As the drive for async/await stabilization in Rust enters its final stretch, the latest discussion of await syntax has shown that the issue is as contentious as ever, with several firmly established camps. The lang team's excellent write up has narrowed down the choices to "prefix" and "postfix" categories, each of which contains several possible solutions, but so far the team hasn't reached consensus.
While there have been commendable attempts to illustrate the syntax with more substantial code excerpts, in general I feel that the discussion has been rather light on concrete, in-context examples. Even if a certain amount of abstractness is inevitable, in this case there is an existing corpus of working async code which can be adapted to various proposed syntaxes without much difficulty: components of Google's Fuchsia OS written in Rust.

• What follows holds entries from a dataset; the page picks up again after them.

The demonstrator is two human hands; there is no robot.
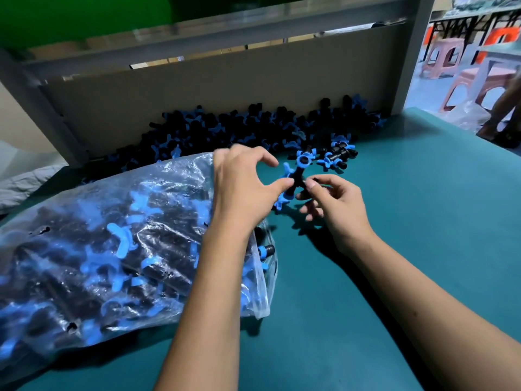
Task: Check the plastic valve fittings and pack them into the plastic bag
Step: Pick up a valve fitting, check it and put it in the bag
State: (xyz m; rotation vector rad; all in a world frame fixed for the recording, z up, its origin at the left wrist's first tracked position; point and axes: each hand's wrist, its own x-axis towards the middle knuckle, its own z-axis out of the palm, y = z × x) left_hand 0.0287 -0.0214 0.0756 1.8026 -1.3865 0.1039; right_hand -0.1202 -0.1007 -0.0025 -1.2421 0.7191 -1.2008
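Still, w/ the fitting (293, 179) only pinched betw. left hand (242, 187) thumb and right hand (335, 201) fingers above the desk (394, 221), just right of the full bag (112, 235), a weak grip could drop it, or a hurried check could miss a defect.

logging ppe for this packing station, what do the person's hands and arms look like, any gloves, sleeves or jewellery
Both hands are bare: no gloves on the left hand or the right hand. Both forearms are uncovered as far as the frame shows, with no sleeve edge in view. No watch, bracelet or wrist strap shows on either wrist, and no rings are visible on the fingers. The nails that show look short and unpainted.
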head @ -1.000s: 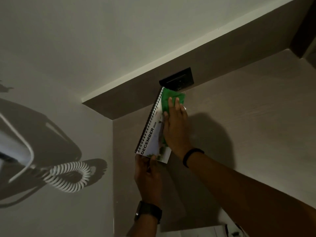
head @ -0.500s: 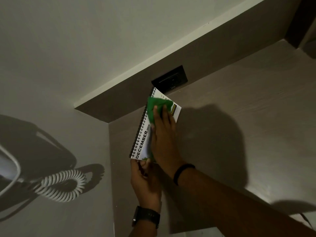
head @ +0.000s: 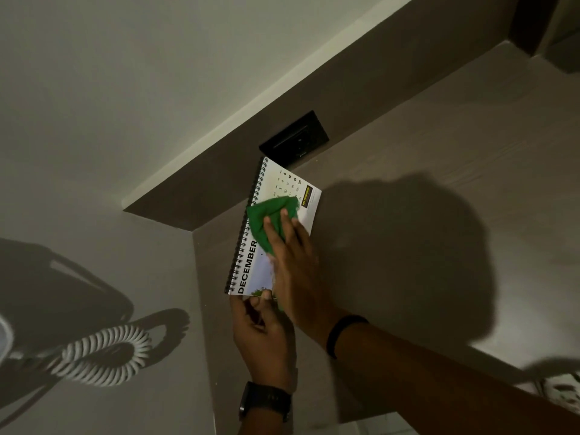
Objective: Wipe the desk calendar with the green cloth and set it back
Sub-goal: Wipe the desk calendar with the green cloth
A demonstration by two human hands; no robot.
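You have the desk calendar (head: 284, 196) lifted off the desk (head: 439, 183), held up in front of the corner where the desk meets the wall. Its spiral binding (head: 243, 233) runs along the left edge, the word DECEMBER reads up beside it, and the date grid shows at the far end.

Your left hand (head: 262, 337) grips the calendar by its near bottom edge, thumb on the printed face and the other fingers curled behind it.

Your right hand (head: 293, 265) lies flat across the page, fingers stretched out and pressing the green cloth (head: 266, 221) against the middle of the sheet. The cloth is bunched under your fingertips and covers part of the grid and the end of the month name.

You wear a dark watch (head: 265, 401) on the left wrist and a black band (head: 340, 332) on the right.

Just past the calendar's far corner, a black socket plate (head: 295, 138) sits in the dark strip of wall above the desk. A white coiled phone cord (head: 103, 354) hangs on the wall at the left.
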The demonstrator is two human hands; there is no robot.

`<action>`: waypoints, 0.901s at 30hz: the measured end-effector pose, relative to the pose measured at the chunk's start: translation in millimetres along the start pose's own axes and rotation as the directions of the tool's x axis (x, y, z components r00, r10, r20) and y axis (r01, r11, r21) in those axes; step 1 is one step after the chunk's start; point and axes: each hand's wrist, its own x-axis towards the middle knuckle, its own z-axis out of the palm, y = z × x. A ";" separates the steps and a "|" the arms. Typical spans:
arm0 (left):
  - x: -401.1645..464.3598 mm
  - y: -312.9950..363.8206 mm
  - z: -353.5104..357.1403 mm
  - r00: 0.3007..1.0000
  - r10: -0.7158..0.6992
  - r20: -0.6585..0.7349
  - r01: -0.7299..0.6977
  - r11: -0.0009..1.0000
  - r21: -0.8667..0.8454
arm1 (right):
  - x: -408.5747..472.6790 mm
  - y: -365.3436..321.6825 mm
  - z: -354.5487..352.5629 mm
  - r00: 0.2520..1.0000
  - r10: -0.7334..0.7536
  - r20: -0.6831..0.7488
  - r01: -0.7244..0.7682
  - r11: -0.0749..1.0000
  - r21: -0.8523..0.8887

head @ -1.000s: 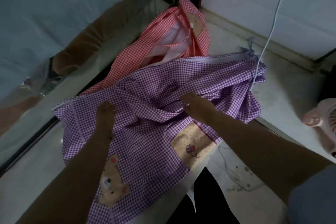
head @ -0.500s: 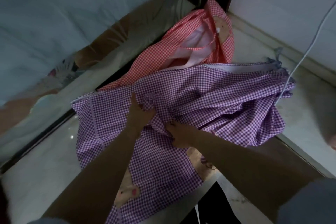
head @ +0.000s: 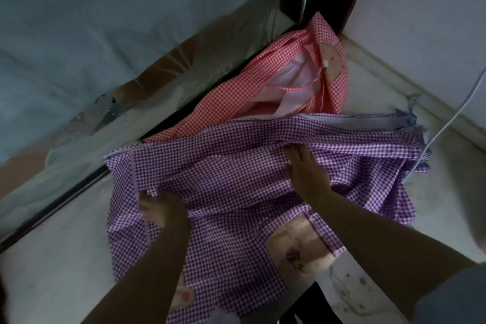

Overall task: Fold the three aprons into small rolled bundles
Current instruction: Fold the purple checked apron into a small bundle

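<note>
- I see a pale stone ledge (head: 447,208) set in a corner, with a large glass pane (head: 105,47) along its far-left side and a white wall (head: 426,29) beyond it on the right.
- I count two aprons in view; a third I cannot make out.
- The purple checked apron (head: 223,166) lies spread and rumpled across the middle of the ledge, its near edge hanging over the front of the ledge.
- I count two patches on the purple checked apron: a beige pocket patch (head: 297,247) near its front right, and a bear patch (head: 184,297) at its front edge, partly hidden by the left forearm.
- The red checked apron (head: 236,110) lies bunched behind the purple checked apron, against the glass pane and reaching into the corner; its pale lining shows, and the purple cloth overlaps its near edge.
- One white cable (head: 447,126) hangs down by the wall and crosses the right end of the purple checked apron.
- The left hand (head: 163,210) sits on the left part of the purple checked apron, its fingers curled and pinching a fold of the cloth.
- The right hand (head: 307,173) lies palm down right of the apron's middle, fingers straight and together, pressing the cloth flat.
- Both forearms reach in from the near edge, bare to the elbow.
</note>
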 end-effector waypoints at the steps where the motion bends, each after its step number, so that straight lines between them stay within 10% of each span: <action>1: -5.0 13.0 2.4 0.980 0.195 0.043 -0.197 0.980 0.039 | 7.8 5.5 -5.7 0.999 -0.012 -0.032 0.012 1.000 -0.001; 4: -2.4 39.4 15.7 0.658 0.677 0.330 -0.740 0.661 0.121 | 38.3 16.4 -22.1 0.998 0.037 -0.047 -0.037 0.999 -0.003; 6: 13.3 53.5 30.2 0.378 0.705 0.601 -0.921 0.354 0.164 | 63.2 24.6 -31.6 0.997 0.076 0.003 -0.076 0.997 0.012; 8: 27.7 72.2 40.2 0.251 0.564 0.786 -0.967 0.189 0.173 | 85.0 34.6 -38.5 0.990 0.069 0.125 -0.073 0.997 0.029; 10: 39.9 90.0 45.5 0.257 0.420 0.870 -0.964 0.170 0.203 | 102.9 48.3 -42.1 0.967 0.050 0.250 -0.077 0.992 0.098; 15: 55.8 106.1 50.5 0.283 0.222 0.933 -0.783 0.615 0.092 | 126.6 80.7 -34.2 0.917 0.209 0.339 -0.255 0.962 0.098; 19: 57.0 93.4 42.8 0.182 0.064 0.981 -0.786 0.609 0.106 | 118.6 68.0 -41.7 0.919 0.116 0.378 -0.162 0.983 0.091; 27: 60.8 71.3 10.9 0.194 -0.134 0.972 -0.905 0.359 0.230 | 93.1 23.9 -49.6 0.990 -0.014 0.139 0.017 1.000 -0.022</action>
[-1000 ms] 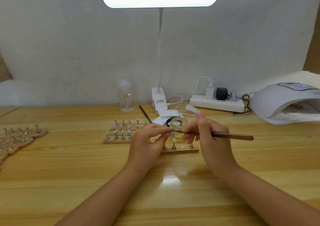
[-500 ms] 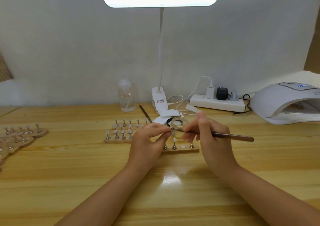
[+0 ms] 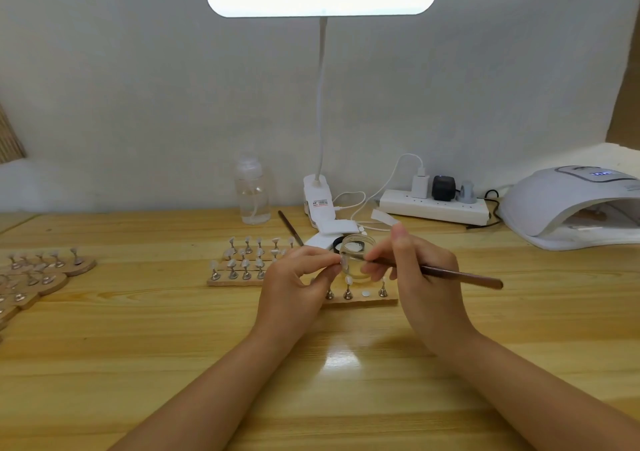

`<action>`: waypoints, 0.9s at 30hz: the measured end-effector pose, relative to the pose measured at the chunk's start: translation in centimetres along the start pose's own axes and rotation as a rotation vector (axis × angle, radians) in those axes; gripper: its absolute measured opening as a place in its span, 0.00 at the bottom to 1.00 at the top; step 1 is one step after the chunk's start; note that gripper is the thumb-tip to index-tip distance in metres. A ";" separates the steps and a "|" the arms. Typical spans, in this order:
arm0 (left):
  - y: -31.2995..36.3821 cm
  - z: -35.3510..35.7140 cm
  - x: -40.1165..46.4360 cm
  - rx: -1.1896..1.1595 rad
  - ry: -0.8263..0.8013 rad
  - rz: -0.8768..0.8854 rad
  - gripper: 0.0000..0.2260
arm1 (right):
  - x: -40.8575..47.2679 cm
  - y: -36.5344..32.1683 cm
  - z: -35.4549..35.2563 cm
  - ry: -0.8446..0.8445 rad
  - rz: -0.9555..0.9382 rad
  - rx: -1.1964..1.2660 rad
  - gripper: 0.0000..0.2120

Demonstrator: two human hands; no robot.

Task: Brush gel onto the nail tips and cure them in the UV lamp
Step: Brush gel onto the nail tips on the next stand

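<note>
While pinched: slim brown brush (image 3: 450,274), clear nail tip (image 3: 344,260).

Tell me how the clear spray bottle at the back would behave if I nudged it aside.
The spray bottle stands tall on a narrow base, so it would probably tip rather than slide. It looks under half full, likely light. The smooth plastic may be slippery.

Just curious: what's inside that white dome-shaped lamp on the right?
Inside the UV lamp, through its open front, a brownish board-like thing lies on the floor. What it carries is too blurred to tell; the dome covers the rest.

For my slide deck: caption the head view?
Left hand pinches a nail tip while right hand strokes it with a slim brown brush.
</note>
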State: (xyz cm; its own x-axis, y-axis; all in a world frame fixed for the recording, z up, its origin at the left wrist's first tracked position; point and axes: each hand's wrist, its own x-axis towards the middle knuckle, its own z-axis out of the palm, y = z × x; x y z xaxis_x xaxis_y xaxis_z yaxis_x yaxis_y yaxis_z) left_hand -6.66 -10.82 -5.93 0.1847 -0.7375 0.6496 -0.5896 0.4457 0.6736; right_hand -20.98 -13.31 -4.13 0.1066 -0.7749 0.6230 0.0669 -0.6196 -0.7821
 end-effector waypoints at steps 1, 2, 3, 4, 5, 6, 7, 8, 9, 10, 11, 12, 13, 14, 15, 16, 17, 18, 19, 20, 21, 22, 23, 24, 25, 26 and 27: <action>0.0 0.0 0.0 -0.002 0.000 0.000 0.10 | 0.0 -0.1 0.0 -0.007 0.038 0.010 0.24; 0.1 0.0 0.0 -0.003 0.005 0.004 0.10 | -0.1 -0.1 0.0 -0.007 0.061 0.011 0.26; 0.1 0.0 0.0 -0.003 0.014 0.008 0.10 | -0.1 -0.1 -0.1 0.001 0.062 0.016 0.26; 0.1 0.1 0.0 -0.003 0.023 0.010 0.11 | -0.1 -0.1 -0.1 0.012 0.037 0.016 0.24; 0.1 0.1 0.0 -0.002 0.027 0.010 0.11 | -0.1 -0.1 -0.1 0.016 0.005 0.012 0.22; 0.0 0.1 0.0 -0.002 0.026 0.007 0.11 | 0.0 -0.1 -0.1 0.011 -0.023 0.002 0.22; 0.0 0.1 -0.1 -0.002 0.025 0.004 0.11 | 0.0 0.0 -0.1 0.001 -0.031 0.000 0.22; 0.0 0.1 -0.1 -0.002 0.025 0.002 0.11 | 0.0 0.0 -0.1 -0.008 -0.008 0.003 0.23; 0.1 0.1 -0.1 -0.002 0.027 0.003 0.12 | -0.1 -0.1 -0.1 -0.015 0.032 0.013 0.24; 0.1 0.1 0.0 -0.003 0.028 0.006 0.12 | -0.1 -0.2 -0.1 -0.017 0.060 0.019 0.25; 0.1 0.1 0.0 -0.003 0.028 0.007 0.13 | -0.1 -0.2 -0.1 -0.013 0.058 0.021 0.25; 0.1 0.1 0.0 -0.004 0.026 0.007 0.13 | -0.1 -0.1 -0.1 -0.006 0.029 0.022 0.25; 0.2 0.1 0.0 -0.006 0.024 0.004 0.12 | -0.1 -0.1 -0.1 0.000 -0.015 0.015 0.23; 0.2 0.1 0.0 -0.008 0.021 0.002 0.12 | 0.0 -0.1 -0.1 -0.002 -0.052 0.000 0.20; 0.2 0.1 0.0 -0.007 0.020 0.002 0.12 | 0.0 0.0 -0.1 -0.012 -0.074 -0.015 0.19; 0.2 0.1 0.0 -0.004 0.019 0.001 0.12 | 0.0 0.1 -0.1 -0.019 -0.065 -0.024 0.20; 0.2 0.1 -0.1 -0.002 0.017 -0.004 0.12 | -0.1 0.0 0.0 -0.019 -0.025 -0.014 0.22; 0.3 0.1 -0.1 0.001 0.013 -0.012 0.12 | -0.1 0.0 0.0 -0.018 0.019 -0.001 0.23; 0.3 0.1 -0.1 0.001 0.008 -0.021 0.12 | -0.1 -0.1 -0.1 -0.012 0.035 0.006 0.25; 0.4 0.0 -0.1 0.000 0.004 -0.026 0.12 | -0.1 -0.1 -0.1 -0.002 0.022 0.010 0.25; 0.5 0.0 -0.1 -0.001 0.002 -0.029 0.12 | -0.1 0.0 -0.2 0.004 -0.015 0.000 0.22; 0.5 0.0 -0.1 -0.001 -0.001 -0.032 0.11 | 0.0 0.0 -0.1 0.000 -0.052 -0.023 0.19; 0.5 0.0 -0.1 0.002 -0.003 -0.036 0.10 | 0.0 0.1 -0.1 -0.011 -0.075 -0.048 0.18; 0.5 0.0 -0.1 0.005 -0.004 -0.042 0.10 | 0.0 0.1 -0.1 -0.021 -0.074 -0.060 0.18; 0.5 0.0 -0.1 0.008 -0.005 -0.048 0.10 | 0.0 0.2 0.0 -0.023 -0.054 -0.051 0.19; 0.6 0.0 -0.1 0.014 -0.007 -0.051 0.10 | -0.1 0.1 0.0 -0.018 -0.025 -0.037 0.20; 0.6 0.0 -0.1 0.020 -0.008 -0.051 0.10 | -0.1 0.2 -0.1 -0.008 -0.008 -0.029 0.21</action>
State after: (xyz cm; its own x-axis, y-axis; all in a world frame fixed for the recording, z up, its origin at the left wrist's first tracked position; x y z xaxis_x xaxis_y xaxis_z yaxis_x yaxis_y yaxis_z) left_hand -7.07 -10.47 -5.58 0.2081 -0.7631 0.6118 -0.5950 0.3977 0.6984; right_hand -21.07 -13.36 -4.31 0.1145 -0.7690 0.6289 0.0394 -0.6290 -0.7764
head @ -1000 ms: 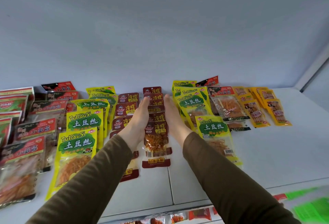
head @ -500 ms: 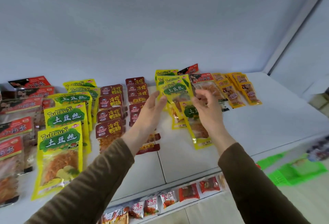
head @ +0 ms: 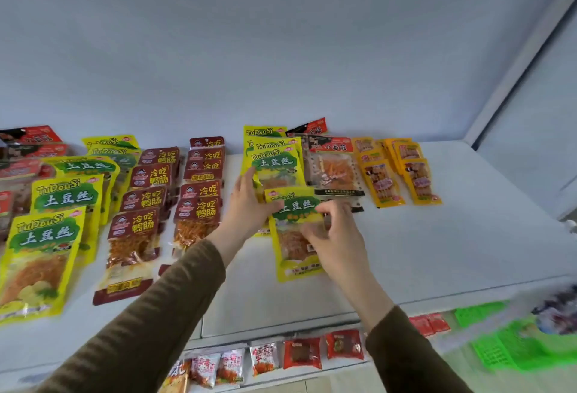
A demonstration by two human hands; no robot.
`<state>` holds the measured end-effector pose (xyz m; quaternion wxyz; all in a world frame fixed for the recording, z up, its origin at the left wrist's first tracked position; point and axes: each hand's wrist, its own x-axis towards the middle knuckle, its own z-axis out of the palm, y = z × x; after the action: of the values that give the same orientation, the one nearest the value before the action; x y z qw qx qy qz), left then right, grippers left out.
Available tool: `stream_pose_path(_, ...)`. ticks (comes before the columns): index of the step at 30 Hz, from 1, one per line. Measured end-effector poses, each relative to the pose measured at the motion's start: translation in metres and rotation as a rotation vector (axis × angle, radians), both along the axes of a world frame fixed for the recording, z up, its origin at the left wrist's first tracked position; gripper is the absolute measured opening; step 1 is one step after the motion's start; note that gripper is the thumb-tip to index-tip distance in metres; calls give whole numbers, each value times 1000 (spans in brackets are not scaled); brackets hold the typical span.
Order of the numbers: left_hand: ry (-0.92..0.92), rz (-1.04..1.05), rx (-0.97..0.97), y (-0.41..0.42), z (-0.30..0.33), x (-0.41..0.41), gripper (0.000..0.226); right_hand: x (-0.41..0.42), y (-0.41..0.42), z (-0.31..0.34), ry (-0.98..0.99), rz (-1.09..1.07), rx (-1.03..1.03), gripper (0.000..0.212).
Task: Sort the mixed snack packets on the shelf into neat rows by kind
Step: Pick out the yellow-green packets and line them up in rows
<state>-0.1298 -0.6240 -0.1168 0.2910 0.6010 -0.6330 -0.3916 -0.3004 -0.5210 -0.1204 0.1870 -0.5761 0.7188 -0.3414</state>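
Shelf: a white shelf (head: 437,252) is carrying flat snack packets laid in overlapping rows running front to back.
Left hand: the left hand (head: 249,205) is lying spread, its thumb pressing the upper left corner of the front yellow packet (head: 293,236).
Right hand: the right hand (head: 335,236) is pinching that packet's right edge between curled fingers and thumb.
Held packet: it is lying on the shelf at the front of the middle yellow row, reading "TuDouSi" and "土豆丝" on a green patch.
Middle yellow row: three more TuDouSi packets (head: 274,161) are showing behind it.
Left yellow rows: at least five TuDouSi packets (head: 43,255) are overlapping at the left.
Maroon rows: two rows of dark red packets (head: 134,236) reading "冷吃鸭肠", about four and five.
Clear packet: a red-topped packet (head: 335,171) reading "小面筋".
Orange packets: two rows of small orange packets (head: 382,183); writing too small to read.
Lower shelf: small red and white packets (head: 301,353) are lining its front edge.
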Motion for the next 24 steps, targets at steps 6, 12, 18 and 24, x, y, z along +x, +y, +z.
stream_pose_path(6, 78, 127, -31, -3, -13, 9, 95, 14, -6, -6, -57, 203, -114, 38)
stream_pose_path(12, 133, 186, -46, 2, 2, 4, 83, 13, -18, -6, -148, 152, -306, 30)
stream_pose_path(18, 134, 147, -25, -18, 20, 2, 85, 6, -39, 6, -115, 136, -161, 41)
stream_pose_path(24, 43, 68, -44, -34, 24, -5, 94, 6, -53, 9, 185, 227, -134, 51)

I believe that there is value in seeing a language construct in the context of the rest of the source code. This repo starts with the source of an async-heavy utility and translates it to four variant syntaxes proposed by the lang team. More source files and await syntaxes can be added if there's interest: see the Contributing section.
The original source is copied from the tree at the commit 66e1924
of the
master
branch of the Fuchsia Garnet
repo. This source uses the unstable await!
macro. Translations to other
syntaxes are in separate branches, named after the proposals in the lang team
writeup:
-
prefix-mandatory
: Prefix await with mandatory delimiters. -
prefix-sugar
: Prefix syntactic sugar for await+try. -
postfix-field
: Postfix field access syntax. -
postfix-method
: Postfix method syntax.
(The order of syntaxes in the above list follows the order in the writeup.)
If you notice an error in a translation, create a PR against the branch of the translation.
If you want to add a source file with at least two translations, first create
a PR with the original against master
, then the PRs for each translation
against the corresponding branch. The original should be from the tree
referenced in the Organization section.
If you want to contribute a translation to another syntax, open an issue and propose the creation of the appropriate branch. To keep the repo focused, please don't propose syntaxes which aren't in the lang team's writeup. Then, create a PR against the new branch.
The contents of this repo is covered by Google's Fuchsia license, which can be found in the LICENSE file.